The majority of people voted to accept it. The Draft Constitution, therefore, became the accepted Constitution. As such it became the Fundamental Law of Ghana and, therefore, the basis of all the other Laws for governing the country.
Welcoming readers back from memory lane, I would like to ask if a constitution written by any means could ever come out right for the first time. The answer is NO. By 1971, the American Constitution had gone through its twenty-sixth amendment and several interpretations of its articles and clauses. In their book entitled American Government -– Freedom and Power, Theodore Lowi and Benjamin Ginsberg made the following assertions. ‘The Constitution has endured for two centuries as a framework of government. But it has not endured without change. Without change, the Constitution might have become merely a sacred text, stored under glass. Its provisions would have been, in the words of Alexander Hamilton, pure “parchment provisions…… unequal…… to a struggle with public necessity.” If a constitution is to be an effective restraint on power, its provisions must transcend today’s interests competing for short-run gain.

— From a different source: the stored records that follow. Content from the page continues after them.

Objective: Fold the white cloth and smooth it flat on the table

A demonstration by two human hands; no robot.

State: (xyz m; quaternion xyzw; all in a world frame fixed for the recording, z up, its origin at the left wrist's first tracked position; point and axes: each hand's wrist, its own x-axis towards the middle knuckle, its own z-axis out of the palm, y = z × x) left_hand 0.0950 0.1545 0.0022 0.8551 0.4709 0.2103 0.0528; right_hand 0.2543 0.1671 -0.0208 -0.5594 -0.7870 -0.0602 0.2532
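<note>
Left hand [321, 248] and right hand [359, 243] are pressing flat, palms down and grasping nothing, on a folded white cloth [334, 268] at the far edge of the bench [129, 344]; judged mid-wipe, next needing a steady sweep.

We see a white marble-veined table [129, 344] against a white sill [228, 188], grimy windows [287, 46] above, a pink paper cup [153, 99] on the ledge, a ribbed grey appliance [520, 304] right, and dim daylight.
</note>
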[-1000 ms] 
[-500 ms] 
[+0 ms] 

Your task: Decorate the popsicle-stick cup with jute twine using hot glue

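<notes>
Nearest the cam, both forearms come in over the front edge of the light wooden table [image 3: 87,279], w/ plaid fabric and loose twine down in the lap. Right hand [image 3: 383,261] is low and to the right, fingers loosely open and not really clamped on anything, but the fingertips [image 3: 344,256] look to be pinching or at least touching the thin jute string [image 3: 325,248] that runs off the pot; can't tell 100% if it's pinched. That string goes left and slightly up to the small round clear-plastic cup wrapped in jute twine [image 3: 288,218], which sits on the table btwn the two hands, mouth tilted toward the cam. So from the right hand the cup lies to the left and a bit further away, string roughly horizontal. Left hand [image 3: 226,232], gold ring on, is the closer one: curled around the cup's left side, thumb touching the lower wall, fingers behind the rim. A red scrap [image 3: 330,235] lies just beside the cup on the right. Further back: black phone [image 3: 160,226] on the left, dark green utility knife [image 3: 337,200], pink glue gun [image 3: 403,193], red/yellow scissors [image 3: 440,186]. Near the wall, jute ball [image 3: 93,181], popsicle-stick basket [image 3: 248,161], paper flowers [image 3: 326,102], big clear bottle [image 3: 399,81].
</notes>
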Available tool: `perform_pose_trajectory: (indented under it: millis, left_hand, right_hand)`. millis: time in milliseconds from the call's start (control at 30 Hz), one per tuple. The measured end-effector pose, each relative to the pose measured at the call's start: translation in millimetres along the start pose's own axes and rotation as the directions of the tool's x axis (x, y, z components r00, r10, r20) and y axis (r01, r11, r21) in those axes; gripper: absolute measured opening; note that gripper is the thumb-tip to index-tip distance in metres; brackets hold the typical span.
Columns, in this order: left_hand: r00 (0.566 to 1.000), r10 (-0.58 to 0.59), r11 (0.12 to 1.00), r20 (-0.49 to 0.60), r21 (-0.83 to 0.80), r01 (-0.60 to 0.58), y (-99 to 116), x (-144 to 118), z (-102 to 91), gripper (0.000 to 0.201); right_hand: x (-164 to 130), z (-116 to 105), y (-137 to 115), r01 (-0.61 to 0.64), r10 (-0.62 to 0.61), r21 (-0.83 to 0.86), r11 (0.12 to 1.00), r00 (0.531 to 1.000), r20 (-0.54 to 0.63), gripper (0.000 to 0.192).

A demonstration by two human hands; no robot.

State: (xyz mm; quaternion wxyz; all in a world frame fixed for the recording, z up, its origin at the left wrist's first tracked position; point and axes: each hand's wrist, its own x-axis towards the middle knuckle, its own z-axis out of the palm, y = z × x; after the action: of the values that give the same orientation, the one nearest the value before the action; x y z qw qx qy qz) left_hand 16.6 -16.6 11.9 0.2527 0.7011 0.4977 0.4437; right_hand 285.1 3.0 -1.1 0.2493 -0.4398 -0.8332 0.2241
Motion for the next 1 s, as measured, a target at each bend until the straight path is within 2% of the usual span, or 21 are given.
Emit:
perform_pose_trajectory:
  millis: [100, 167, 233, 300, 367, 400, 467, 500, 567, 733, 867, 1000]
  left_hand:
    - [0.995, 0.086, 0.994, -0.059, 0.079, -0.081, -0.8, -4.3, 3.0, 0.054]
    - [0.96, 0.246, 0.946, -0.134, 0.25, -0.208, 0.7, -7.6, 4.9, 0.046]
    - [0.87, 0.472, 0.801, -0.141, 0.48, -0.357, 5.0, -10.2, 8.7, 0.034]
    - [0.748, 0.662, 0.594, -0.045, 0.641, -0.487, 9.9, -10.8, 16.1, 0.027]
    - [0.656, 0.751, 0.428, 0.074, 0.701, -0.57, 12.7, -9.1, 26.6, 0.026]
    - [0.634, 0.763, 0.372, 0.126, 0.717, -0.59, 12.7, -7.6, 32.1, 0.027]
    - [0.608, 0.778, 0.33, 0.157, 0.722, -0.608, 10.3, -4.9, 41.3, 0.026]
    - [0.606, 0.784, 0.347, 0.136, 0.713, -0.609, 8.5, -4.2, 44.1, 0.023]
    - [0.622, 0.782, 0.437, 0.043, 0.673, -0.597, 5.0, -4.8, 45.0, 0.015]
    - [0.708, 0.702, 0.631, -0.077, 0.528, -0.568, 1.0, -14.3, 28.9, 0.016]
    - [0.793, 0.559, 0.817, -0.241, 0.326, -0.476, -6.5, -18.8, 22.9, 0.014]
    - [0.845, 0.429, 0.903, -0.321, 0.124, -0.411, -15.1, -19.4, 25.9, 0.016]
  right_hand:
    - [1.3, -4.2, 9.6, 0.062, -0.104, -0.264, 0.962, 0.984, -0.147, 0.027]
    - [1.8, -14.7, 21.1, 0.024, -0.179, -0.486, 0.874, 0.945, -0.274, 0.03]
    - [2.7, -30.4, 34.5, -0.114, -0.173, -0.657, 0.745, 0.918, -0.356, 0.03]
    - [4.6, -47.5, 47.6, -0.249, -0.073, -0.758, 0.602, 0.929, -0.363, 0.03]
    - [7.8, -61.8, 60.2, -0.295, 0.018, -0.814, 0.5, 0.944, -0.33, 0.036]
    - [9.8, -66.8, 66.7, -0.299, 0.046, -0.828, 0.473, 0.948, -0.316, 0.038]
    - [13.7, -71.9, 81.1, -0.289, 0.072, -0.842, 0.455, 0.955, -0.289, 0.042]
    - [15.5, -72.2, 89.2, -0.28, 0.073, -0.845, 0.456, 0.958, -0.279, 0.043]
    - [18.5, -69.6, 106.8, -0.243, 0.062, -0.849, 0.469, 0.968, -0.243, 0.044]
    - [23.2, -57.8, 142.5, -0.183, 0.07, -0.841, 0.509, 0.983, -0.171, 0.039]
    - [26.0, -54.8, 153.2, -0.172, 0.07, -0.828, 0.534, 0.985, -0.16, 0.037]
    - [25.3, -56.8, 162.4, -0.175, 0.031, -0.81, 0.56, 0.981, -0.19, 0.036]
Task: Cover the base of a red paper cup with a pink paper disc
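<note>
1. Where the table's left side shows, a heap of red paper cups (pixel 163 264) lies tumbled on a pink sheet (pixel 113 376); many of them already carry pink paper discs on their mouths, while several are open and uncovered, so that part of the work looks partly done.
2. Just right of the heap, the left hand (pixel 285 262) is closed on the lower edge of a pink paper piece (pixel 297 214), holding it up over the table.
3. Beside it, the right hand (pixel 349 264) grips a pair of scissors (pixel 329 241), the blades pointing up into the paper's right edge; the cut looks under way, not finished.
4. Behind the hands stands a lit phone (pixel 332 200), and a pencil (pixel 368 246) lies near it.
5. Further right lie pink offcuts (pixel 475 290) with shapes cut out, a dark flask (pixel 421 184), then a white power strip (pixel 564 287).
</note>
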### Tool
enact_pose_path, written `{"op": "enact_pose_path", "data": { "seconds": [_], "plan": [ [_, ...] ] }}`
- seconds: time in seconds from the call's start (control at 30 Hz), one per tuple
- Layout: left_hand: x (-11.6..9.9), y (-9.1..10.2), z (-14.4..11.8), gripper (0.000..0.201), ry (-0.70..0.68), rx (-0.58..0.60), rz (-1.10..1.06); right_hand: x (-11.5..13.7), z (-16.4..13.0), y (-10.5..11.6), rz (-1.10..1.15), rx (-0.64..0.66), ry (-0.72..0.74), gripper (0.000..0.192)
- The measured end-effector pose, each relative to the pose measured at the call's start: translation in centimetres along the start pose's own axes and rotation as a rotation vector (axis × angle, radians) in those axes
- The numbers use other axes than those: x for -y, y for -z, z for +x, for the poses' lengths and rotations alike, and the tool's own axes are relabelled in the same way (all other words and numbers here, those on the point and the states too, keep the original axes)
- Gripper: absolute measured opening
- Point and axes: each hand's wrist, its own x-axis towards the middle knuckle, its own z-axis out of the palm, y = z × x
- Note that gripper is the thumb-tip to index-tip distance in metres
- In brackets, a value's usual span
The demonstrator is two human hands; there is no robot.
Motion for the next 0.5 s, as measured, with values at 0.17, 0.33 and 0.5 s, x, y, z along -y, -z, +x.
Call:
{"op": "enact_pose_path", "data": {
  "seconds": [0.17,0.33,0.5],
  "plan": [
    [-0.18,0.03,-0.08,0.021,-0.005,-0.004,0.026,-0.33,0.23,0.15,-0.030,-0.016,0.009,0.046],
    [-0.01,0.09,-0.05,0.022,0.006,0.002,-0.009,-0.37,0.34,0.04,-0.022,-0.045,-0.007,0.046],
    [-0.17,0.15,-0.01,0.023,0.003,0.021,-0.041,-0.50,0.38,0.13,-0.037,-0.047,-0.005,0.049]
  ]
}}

But, paradoxical as it may seem, a constitution must change if i! t is to remain the same. The constitutional framework must be resistant to manipulation by today’s groups, parties, and coalitions – yet it cannot be irrelevant to their needs.’
From here, we can confidently say that our constitution is not different from all other constitutions of the world. What perhaps is needed is amendments. That is why we must count ourselves blessed to have a person like Tsatsu Tsikata who is bold to identify the ‘loopholes’ for subsequent amendments. The important thing is that, by now, the two major political parties in our country, the NPP and the NDC, have no bones to pick with each other on whether our constitution should be amended or not. In the past, when the NDC government made some moves in that direction, the NPP, then in the minority, claimed the constitution was not old enough to be amended. Maybe we have to agree that the document has now developed the nerves and muscles to survive an operation in the hands of our parliamentary surgeons.
Before I sign off, I beg to make one more point. It is important to note that laws in general are enacted to cater for matters of today and tomorrow. And looking at the fact that the articles and clauses must cover all the controversial aspects of human life, there is no other best way than to capture the law in broad words. As such it behoves our Supreme Court Justices to stand up to the challenge of providing the linkages and synchronisation needed for strengthening our constitution like Systematic Theology does for the Bible by bringing the bits and pieces together.
So, why should Mother Ghana not bring forth more of the Tsatsu Tsikatas to spot more of the so called ‘loopholes’ for us to fill.